EVERETT — Chris and Linnea Covington’s attempt to start a small winery out of their north Everett home last fall turned sour when neighbors complained.
Everett officials cited the wine aficionados after trucks delivered pallets of wine grapes for a barefoot crush at the back of their Rucker Avenue home. Neighbors reported forklifts and the odor of grapes.
The Covingtons’ winery is on hold while the couple waits for a city hearing in March.
“It seems unfair to us,” Chris Covington said. “For a small business, times are tough. It was hard to get this going and we don’t have unlimited income.”
A solution may not be far down the road for the Covingtons and other boutique vintners who’d like to set up shop in Everett.
City officials are talking about how they might encourage wineries to set up tasting rooms and small retail spaces downtown. It’s part of a larger discussion about how Everett could be more flexible with the kinds of businesses it allows, especially in older buildings with basements and odd spaces that need tenants.
At the moment, it’s legal for a winery to set up a retail space or tasting room downtown and store barrels of wine in the back, said Kevin Fagerstrom, Everett code enforcement director. What’s not legal is producing the wine on site, he said.
The Covingtons briefly considered moving their winery to the back of their engineering business downtown on Rockefeller Avenue. They decided to withdraw their state liquor license application when they learned they still couldn’t produce wine at that location, Chris Covington said.
The city is rethinking that, said Lanie McMullin, the city’s economic development director.
Traditionally, wineries and breweries were large-scale operations more fit for industrial parts of town than a downtown filled with shops and restaurants.
With boutique wineries popping up across the state, it makes sense to allow vintners to produce wine in small batches in the back of a building and sell the product out front — the same as bakeries and artisan chocolate shops, she said.

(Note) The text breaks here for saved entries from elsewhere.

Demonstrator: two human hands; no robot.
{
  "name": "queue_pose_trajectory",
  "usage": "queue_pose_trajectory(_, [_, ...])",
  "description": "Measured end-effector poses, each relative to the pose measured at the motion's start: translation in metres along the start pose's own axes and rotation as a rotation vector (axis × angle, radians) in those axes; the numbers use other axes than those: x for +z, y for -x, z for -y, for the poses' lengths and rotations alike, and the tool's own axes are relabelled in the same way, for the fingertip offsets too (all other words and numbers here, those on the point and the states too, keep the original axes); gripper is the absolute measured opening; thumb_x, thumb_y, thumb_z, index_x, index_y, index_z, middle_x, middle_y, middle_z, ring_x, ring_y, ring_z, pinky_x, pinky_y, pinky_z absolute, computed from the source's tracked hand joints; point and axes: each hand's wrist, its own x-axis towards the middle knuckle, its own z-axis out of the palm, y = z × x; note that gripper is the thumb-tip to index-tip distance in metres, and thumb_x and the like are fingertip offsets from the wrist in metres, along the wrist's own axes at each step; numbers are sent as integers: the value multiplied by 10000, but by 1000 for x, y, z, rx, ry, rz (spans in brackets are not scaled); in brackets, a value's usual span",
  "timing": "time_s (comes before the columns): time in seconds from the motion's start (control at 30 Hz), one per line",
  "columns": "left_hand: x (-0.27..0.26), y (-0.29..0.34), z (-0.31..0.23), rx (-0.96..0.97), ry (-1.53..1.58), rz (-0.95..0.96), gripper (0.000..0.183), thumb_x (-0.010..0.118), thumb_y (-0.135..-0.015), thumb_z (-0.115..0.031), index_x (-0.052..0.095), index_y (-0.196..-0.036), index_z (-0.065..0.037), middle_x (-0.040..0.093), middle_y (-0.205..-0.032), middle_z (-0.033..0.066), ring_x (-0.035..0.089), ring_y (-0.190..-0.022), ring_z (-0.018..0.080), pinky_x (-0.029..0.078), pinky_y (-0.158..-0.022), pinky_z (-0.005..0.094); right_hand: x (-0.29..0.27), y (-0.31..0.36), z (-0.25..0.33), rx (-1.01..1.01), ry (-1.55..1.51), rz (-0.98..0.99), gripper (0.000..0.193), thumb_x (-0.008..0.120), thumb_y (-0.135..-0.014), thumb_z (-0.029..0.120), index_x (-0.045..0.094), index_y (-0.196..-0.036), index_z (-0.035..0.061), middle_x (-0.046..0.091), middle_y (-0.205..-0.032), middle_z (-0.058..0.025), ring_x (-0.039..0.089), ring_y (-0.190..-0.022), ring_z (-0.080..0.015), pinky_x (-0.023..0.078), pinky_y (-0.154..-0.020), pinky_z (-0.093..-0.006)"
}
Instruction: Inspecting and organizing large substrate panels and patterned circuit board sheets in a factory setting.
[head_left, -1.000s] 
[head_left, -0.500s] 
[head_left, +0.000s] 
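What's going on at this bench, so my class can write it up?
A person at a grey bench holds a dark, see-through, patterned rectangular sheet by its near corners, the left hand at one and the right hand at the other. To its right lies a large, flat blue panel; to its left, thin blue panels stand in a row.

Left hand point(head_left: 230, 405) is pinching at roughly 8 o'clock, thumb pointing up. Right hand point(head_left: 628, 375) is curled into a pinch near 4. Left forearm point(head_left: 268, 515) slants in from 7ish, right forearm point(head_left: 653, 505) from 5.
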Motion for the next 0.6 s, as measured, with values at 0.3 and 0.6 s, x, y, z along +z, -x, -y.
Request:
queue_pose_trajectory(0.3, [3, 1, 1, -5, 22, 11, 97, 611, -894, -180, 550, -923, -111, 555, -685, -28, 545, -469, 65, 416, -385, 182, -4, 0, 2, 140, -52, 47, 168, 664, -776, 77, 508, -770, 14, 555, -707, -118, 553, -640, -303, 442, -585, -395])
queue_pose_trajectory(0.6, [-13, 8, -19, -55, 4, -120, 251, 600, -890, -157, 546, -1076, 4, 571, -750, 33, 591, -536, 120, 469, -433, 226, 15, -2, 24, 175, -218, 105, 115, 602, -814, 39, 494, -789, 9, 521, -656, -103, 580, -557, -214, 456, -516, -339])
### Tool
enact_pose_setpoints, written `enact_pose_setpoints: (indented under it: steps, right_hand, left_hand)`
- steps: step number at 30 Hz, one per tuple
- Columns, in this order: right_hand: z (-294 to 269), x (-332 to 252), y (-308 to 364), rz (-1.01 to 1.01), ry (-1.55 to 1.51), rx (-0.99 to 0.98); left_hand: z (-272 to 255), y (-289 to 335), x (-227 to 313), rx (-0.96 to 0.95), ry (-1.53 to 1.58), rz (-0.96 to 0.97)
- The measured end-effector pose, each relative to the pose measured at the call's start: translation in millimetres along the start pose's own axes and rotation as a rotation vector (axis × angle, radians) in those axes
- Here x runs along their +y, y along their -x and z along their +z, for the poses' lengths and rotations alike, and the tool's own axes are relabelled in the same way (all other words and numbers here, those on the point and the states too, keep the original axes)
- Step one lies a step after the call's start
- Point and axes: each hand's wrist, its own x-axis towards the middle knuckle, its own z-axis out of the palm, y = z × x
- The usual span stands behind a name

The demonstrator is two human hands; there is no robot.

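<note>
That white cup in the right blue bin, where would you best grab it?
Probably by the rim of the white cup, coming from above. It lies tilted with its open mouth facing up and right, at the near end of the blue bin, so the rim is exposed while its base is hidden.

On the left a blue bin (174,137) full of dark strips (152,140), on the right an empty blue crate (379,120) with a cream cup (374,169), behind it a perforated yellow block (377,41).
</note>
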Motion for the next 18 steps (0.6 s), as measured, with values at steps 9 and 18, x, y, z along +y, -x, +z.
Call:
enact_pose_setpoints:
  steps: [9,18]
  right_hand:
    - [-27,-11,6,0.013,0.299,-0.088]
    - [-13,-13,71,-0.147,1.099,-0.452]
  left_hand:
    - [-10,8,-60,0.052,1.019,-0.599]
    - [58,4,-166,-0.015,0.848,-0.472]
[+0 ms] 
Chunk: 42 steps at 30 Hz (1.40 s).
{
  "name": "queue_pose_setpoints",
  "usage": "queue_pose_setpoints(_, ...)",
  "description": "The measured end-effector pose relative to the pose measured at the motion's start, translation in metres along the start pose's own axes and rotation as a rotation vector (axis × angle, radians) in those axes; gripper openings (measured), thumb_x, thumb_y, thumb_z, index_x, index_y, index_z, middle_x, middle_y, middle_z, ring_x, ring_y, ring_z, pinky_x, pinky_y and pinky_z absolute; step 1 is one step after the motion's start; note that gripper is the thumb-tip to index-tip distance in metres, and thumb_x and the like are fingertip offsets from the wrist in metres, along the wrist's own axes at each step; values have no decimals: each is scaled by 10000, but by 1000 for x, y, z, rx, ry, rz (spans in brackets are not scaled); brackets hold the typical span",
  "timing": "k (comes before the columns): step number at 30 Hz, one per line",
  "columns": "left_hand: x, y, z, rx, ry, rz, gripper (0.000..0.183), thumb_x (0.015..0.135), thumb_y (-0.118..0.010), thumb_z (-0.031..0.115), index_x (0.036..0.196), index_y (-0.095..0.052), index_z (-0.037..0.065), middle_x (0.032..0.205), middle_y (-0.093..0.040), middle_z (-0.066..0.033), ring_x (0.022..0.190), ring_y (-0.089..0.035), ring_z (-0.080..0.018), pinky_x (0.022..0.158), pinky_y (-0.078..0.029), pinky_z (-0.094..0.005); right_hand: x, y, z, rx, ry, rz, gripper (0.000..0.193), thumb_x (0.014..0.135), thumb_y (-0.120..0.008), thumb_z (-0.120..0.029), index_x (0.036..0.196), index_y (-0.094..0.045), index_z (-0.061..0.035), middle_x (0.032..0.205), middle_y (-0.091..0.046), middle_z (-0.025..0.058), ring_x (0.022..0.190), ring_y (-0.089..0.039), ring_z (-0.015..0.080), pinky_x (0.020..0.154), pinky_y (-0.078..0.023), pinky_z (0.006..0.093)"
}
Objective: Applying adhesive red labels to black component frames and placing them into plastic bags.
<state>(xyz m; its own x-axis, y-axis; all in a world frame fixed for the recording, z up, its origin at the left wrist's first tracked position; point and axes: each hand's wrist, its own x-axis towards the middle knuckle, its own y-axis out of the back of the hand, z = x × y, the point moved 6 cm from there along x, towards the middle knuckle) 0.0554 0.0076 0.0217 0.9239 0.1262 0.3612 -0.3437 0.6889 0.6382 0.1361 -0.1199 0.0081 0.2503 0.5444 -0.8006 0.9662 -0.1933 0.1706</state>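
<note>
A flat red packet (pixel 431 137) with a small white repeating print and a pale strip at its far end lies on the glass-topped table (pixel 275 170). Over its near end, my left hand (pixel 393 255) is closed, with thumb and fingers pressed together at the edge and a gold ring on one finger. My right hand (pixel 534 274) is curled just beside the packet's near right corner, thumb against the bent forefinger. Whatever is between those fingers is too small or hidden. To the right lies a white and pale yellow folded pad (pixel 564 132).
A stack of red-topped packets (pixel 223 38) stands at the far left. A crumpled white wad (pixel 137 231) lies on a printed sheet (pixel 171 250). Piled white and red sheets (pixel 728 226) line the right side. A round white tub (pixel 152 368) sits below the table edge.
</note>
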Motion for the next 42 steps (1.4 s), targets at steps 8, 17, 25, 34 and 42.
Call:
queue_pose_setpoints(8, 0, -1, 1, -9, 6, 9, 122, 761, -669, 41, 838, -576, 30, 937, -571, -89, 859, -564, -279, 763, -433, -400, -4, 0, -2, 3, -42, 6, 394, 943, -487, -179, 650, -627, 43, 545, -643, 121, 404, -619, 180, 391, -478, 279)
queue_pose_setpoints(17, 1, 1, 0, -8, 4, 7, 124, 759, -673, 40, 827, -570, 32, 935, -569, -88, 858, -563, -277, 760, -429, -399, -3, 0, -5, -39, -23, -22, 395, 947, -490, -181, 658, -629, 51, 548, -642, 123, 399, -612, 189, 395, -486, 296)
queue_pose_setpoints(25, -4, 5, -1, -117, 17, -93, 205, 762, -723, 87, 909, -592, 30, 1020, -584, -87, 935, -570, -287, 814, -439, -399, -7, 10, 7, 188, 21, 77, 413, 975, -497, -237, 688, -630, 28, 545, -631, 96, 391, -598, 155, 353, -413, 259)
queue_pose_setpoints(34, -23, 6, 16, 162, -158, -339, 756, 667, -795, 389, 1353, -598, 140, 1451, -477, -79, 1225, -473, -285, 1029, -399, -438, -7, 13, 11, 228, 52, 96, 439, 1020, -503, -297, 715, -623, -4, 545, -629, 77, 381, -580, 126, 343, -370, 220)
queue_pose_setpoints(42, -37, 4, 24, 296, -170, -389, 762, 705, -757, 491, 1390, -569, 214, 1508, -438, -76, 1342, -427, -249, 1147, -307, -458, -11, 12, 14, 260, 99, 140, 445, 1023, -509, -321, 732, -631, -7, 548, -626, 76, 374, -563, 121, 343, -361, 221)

“The face of ‘garage wines’ has changed,” she said. “People like and collect them.”
What the city isn’t interested in doing is allowing production without a tasting room or shop, McMullin said. Downtown needs to remain inviting for shoppers.
Building owners trying to find tenants first brought up the idea of changing city codes to allow more business types downtown, said Allan Giffen, Everett’s director of planning and community development. Everett’s many old buildings contain plenty of basements and off-alley spaces that might work just fine for a small industrial operation.
City staff are just beginning now to make codes more flexible and any changes wouldn’t happen for at least six months, he said.
Meanwhile, the Covingtons plan to dispute the violations the city cited them for in October. The Covingtons did make 14 barrels of red wine and two barrels of white wine from the grapes. It is still in the garage behind their house.
It’s legal to run a winery in a residential neighborhood with a permit, but the home business must remain undetectable.
The city cited them for violating five conditions of their permit, including storing equipment outside their home. Each violation could potentially be a $500 fine.
The Covingtons said they might consider moving their winery someplace else.
At least one neighboring city is all too happy to oblige.
Debbie Emge, the economic development director of Snohomish, said she has invited the Covingtons to move the winery. Emge said boutique wineries and breweries are legal in downtown and Snohomish wants them.